Fracture properties and rigidity can hinge on volume adjustments of three common salts in conjunction with the pyroprocessing behind portland cement and glass. Gorilla Glass production requires replacement of small sodium ions with larger potassium ions in the molten phase, imparting high compressive stress deep into the final product.

In the portland cement parallel, CSHub researchers are focusing on clinker phase chemistry changes netting higher silica content in calcium-silicate-hydrate (C-S-H), the principal binder in concrete. They aim to optimize the atomic structure of C-S-H, which at the nanoscale has connected calcium, silicon, oxygen, and hydrogen atoms in a steel truss-like network.

“The atomic structure of C-S-H can be optimized by changing the ratio of joints, or atoms, versus sticks, or the chemical constraints acting between the atoms,” explains University of California, Los Angeles Assistant Professor Mathieu Bauchy, Ph.D., who is visiting the MIT Department of Civil and Environmental Engineering and assisting in CSHub nanoscience applications. “In practice, this is achieved by modifying the chemistry of C-S-H, which is mainly captured by the proportion of calcium versus silicon atoms, hence the Ca/Si molar ratio.”

Targeting cement clinker modifications toward increased slab and structure performance, Concrete Sustainability Hub researchers pinpoint an optimized ratio of calcium: silicon atoms in calcium-silicate-hydrate. Attainment of a 1.5 Ca/Si molar ratio in C-S-H grains could replicate in finished concrete the elevated toughness and fracture resistance Corning Inc. chemists and engineers have realized in Gorilla Glass. The grains’ fracture toughness is optimal for isostatic compositions, measured when the Ca/Si molar ratio hovers 1.5, while MIT researchers characterize flexible and stressed-rigid compositions, respectively, at 1.7 and 1.3 ratios—the former most representative of typical portland cement.

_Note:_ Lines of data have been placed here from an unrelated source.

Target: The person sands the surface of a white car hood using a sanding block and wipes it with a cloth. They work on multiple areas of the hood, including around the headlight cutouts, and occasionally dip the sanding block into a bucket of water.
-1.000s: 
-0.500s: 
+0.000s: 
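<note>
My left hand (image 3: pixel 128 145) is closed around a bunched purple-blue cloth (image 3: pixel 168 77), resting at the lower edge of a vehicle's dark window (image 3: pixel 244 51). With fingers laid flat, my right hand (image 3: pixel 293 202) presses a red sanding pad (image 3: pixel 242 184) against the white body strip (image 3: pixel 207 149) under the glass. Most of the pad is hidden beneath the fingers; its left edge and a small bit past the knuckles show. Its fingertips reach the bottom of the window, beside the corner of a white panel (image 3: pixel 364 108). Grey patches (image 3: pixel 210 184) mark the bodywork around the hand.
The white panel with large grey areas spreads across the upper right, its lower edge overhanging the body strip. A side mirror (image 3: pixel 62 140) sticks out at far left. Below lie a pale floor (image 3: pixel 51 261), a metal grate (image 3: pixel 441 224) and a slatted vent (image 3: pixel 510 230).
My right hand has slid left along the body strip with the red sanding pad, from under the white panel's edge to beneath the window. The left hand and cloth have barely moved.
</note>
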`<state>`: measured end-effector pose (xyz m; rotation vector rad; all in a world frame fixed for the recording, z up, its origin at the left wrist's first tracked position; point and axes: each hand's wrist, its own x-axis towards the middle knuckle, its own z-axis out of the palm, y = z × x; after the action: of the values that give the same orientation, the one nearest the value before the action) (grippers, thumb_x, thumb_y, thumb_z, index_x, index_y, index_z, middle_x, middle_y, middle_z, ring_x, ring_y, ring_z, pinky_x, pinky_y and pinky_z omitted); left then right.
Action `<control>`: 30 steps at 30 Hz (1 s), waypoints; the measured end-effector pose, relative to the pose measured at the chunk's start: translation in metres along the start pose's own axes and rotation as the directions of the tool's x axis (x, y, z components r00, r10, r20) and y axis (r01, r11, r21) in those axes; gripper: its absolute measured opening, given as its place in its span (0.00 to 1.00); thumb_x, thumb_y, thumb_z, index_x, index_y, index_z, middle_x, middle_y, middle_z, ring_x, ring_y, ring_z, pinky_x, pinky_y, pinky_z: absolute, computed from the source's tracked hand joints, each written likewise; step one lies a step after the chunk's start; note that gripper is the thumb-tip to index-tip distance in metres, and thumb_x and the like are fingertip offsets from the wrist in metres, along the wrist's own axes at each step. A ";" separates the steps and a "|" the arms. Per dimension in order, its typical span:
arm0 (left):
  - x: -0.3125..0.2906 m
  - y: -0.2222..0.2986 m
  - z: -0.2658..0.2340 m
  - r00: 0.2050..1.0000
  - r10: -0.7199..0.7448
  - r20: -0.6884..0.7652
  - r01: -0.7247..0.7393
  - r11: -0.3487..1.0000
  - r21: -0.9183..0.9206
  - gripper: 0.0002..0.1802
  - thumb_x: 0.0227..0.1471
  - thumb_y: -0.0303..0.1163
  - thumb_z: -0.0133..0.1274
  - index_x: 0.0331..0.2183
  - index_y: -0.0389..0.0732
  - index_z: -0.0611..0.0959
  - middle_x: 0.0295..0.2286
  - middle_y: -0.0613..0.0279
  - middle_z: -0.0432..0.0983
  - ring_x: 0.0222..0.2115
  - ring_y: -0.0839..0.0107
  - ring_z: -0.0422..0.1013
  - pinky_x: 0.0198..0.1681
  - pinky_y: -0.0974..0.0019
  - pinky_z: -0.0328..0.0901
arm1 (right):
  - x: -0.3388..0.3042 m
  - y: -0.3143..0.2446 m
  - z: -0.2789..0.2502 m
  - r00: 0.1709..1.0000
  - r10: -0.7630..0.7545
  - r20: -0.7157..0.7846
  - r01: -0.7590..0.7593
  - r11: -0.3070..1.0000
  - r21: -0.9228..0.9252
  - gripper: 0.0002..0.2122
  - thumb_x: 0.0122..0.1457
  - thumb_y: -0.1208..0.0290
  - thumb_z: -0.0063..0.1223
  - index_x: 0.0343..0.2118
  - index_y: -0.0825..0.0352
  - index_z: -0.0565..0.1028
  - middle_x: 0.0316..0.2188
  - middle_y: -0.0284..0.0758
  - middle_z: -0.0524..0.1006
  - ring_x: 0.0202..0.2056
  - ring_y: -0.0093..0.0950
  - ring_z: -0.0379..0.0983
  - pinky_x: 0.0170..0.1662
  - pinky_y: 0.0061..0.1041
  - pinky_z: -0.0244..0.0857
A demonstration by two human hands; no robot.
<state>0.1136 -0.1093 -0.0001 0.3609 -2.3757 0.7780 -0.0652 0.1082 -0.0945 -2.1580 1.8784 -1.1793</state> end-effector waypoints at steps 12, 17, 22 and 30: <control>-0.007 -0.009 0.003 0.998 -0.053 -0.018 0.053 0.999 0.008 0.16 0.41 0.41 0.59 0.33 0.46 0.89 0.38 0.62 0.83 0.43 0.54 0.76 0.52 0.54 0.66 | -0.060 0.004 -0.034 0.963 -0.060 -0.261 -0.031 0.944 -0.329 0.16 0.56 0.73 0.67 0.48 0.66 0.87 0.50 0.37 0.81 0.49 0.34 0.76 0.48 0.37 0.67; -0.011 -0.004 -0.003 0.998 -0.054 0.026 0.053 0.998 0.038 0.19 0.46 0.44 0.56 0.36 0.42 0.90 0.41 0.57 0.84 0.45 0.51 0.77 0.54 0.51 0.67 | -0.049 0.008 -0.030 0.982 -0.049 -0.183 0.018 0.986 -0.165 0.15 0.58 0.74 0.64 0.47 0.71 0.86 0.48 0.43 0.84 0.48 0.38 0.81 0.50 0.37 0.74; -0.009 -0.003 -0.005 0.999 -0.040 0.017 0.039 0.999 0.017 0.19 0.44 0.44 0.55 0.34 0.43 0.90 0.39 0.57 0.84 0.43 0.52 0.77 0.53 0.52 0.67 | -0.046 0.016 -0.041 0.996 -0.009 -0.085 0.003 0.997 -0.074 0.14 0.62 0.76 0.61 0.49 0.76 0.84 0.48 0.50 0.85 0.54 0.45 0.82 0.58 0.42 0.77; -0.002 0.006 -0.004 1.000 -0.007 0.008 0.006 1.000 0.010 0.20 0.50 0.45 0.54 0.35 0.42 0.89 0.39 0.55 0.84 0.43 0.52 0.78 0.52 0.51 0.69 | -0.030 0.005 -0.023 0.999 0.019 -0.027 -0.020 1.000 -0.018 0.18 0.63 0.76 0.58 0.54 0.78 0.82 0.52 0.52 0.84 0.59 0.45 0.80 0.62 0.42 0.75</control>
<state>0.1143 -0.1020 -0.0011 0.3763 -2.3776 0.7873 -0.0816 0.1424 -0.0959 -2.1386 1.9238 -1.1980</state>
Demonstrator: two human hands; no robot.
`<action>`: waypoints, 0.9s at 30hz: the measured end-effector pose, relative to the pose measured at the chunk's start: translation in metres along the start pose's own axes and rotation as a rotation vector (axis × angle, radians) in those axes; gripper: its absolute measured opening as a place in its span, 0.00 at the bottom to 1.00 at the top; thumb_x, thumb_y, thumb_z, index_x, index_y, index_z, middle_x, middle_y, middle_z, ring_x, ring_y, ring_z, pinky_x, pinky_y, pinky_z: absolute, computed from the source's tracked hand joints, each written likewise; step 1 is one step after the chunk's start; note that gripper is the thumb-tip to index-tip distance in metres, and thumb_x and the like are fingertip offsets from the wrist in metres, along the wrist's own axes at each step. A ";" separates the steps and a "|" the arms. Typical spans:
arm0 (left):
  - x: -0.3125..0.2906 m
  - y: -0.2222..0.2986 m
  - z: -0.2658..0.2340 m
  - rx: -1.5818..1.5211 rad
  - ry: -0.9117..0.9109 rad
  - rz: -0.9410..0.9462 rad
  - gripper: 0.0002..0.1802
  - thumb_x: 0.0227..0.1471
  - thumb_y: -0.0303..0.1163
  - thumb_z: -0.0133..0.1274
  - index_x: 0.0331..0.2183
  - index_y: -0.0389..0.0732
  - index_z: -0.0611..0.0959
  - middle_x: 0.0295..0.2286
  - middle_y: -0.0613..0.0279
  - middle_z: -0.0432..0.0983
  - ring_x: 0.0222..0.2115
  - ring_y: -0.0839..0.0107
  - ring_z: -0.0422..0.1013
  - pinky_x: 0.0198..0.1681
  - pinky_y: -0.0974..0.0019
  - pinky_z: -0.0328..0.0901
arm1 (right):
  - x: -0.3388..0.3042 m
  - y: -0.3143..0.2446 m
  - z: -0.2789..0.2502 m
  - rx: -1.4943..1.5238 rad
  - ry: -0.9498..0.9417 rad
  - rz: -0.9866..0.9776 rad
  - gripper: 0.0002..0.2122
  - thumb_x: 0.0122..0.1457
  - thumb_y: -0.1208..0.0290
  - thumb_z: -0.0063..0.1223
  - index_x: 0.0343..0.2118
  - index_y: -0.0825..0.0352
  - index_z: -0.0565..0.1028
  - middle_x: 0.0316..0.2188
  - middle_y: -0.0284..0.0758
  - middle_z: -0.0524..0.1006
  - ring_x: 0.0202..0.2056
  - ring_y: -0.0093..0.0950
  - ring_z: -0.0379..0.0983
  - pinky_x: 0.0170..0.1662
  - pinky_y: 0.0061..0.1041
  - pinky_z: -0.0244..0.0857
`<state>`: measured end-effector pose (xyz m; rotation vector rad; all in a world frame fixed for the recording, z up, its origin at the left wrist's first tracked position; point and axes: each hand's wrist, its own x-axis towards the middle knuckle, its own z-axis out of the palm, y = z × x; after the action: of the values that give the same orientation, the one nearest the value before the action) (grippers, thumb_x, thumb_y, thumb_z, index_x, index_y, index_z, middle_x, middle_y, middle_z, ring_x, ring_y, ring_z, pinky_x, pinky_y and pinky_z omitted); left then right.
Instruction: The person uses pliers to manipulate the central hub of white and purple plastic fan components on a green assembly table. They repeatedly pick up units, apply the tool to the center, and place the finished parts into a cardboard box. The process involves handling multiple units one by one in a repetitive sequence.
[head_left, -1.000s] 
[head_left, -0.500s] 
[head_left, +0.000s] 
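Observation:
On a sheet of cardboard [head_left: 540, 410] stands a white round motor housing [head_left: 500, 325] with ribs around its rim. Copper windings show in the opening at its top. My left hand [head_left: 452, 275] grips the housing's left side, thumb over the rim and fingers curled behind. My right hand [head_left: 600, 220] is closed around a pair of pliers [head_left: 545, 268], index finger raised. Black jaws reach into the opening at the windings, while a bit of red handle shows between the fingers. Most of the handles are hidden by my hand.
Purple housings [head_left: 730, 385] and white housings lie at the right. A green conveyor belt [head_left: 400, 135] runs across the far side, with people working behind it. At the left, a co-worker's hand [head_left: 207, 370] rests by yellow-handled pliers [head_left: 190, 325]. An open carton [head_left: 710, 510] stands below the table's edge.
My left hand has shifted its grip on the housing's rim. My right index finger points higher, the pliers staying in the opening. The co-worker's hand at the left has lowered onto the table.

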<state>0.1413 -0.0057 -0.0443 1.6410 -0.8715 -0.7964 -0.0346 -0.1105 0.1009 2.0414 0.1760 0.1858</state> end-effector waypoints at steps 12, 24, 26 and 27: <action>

“When the number of chemical constraints per atom is too low, the material is flexible, similar to a deformable mechanical truss. In that case, the material would lose its cohesiveness,” he adds. “When the number of constraints per atom is too high, the material cannot deform at all and becomes brittle. In between, we identify an optimal state, named isostatic or statically determined, for which the material is the toughest, having at the same time high cohesiveness and the ability to relax energy by deforming under stress. This is what we call ‘Gorilla cement,’ characterized by a Ca/Si molar ratio of 1.5.”

“Gorilla Glass reduces complex molecular networks to simple mechanical trusses,” note Dr. Bauchy and colleagues in the research brief. “A network can be flexible, stressed-rigid, or isostatic, if, respectively, the number of chemical constraints is lower, higher, or equal to the number of degrees of freedom of the atoms. Isostatic materials are able to deform and feature relatively high surface energy … We predict that decreasing the Ca/Si of C-S-H from 1.7 to 1.5 would increase its toughness by 70 percent, thus allowing use of less material without compromising performance. Decreasing the relative amount of calcium in cement can be achieved by replacing clinker with silica-rich byproduct materials such as fly ash. Tougher and greener, this ‘Gorilla cement’ would help improve the sustainability of our built environment.”

The research continues under Concrete Science, which along with Buildings and Pavements, encompasses areas the Ready Mixed Concrete Research and Education Foundation and Portland Cement Association prioritize as CSHub sponsors.